Mirror: In the evening were you her cuddly husband?
Hackford: Of course we slept together every night, but I was usually dead tired and not a great companion. We did have Sundays off and would drive around New Mexico.
Mirror: What was the most difficult scene to shoot?
Hackford: The most difficult scene was the boxing. I’m a life-long fight fan and love the sport. I know what great boxing is and when you’ve got Scorsese’s Raging Bull, you have something to live up to. Women do not really like boxing and they don’t like to see that kind of brutality, but I had to do it even though I knew that it was not going to be well received by audiences. It was difficult to shoot and was difficult to keep in the movie because when we screened it, we received a lot of negative reaction to that scene especially from women.
Mirror: Were the sex scenes difficult for you to shoot?
Hackford: I have done a lot of love scenes in my films and hope you don’t look at any of them and think they’re gratuitous. Helen and I had discussed it and she knew this was a crucial scene that profoundly changes she and Armando. But, poor Sergio, he’s a lovely fellow but he’s a man and did have some difficulty at first. I told him he would not have a problem with Helen or me and that he had to make it real, and that if he didn’t, we’d be doing it all night and people would really get pissed.
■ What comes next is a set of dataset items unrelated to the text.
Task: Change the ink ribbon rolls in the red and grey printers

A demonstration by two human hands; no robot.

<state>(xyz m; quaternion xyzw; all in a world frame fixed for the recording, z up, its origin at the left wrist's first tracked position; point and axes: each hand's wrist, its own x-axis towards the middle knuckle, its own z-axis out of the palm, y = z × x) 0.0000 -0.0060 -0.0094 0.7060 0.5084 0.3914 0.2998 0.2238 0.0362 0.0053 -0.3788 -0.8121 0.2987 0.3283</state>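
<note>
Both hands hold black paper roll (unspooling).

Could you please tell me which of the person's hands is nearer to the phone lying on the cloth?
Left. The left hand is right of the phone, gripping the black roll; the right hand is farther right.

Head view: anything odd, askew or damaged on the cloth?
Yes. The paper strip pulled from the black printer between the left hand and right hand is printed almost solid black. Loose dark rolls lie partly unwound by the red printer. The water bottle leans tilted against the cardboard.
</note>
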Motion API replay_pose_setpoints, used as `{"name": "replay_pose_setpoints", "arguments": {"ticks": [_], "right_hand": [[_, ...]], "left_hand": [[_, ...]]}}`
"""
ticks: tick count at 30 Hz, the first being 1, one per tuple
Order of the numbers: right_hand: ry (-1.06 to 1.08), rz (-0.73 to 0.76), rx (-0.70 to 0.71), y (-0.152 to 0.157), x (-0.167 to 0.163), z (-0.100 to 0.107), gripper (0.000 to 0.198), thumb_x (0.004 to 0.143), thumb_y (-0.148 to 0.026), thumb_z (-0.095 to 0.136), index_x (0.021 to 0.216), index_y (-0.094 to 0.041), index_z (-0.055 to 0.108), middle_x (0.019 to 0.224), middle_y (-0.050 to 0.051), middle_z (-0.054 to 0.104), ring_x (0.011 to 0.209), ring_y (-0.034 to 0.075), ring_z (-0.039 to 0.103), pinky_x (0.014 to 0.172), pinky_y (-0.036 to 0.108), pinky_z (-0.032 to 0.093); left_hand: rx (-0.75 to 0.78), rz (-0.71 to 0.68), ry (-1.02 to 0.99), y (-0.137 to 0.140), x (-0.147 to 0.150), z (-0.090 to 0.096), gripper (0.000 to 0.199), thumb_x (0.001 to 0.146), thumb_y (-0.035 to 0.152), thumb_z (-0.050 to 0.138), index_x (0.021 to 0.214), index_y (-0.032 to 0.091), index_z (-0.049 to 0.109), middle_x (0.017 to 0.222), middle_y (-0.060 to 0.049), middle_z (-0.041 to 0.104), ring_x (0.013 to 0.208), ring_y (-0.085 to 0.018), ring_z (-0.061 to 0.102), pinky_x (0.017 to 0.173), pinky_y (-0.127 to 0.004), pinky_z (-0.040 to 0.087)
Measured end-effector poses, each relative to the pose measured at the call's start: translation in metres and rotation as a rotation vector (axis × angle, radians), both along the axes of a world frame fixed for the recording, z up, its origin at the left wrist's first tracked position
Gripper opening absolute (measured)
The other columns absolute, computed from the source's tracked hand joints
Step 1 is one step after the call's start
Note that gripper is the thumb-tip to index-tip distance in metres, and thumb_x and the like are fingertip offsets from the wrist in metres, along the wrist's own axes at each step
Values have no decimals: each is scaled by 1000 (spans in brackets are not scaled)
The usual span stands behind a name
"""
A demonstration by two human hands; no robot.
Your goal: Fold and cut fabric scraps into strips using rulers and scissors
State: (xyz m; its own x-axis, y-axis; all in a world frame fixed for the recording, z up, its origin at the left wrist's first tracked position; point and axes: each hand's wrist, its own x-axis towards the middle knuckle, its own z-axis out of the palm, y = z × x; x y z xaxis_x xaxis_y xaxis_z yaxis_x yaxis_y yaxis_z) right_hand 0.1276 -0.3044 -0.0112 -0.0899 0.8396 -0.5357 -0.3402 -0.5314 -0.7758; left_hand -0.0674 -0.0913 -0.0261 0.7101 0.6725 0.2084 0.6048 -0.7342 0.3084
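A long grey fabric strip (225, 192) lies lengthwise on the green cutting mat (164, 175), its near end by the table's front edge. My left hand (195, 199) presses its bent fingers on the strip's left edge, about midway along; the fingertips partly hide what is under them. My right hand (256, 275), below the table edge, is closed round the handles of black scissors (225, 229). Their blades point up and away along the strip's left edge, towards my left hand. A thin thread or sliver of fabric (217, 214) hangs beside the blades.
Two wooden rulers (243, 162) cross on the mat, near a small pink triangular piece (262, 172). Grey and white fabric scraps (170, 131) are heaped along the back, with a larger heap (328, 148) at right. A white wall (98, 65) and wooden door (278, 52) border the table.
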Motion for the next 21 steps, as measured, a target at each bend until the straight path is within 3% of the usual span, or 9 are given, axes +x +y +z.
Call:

Mirror: Could you comment on Helen’s recent nude photos in New York magazine?
Hackford: Helen has made a reputation of being very frank about her sexuality and nudity, which for Europeans is not exactly what it is for us here. We come from this Puritan ethic that says that sex, the most natural thing in the world, is bad, wrong, taboo, and you don’t deal with it. I faced this in An Officer and a Gentleman that was about two people who find each other sexually first, but ultimately fall in love. People were saying that I couldn’t make that kind of a film. Anyway, I knew that she did the photo shoot, but she didn’t tell me anything about it so I was surprised. Helen bonded with the photographer and what she did was her choice and I have no problem with it.
Mirror: Thanks so much for an interesting interview.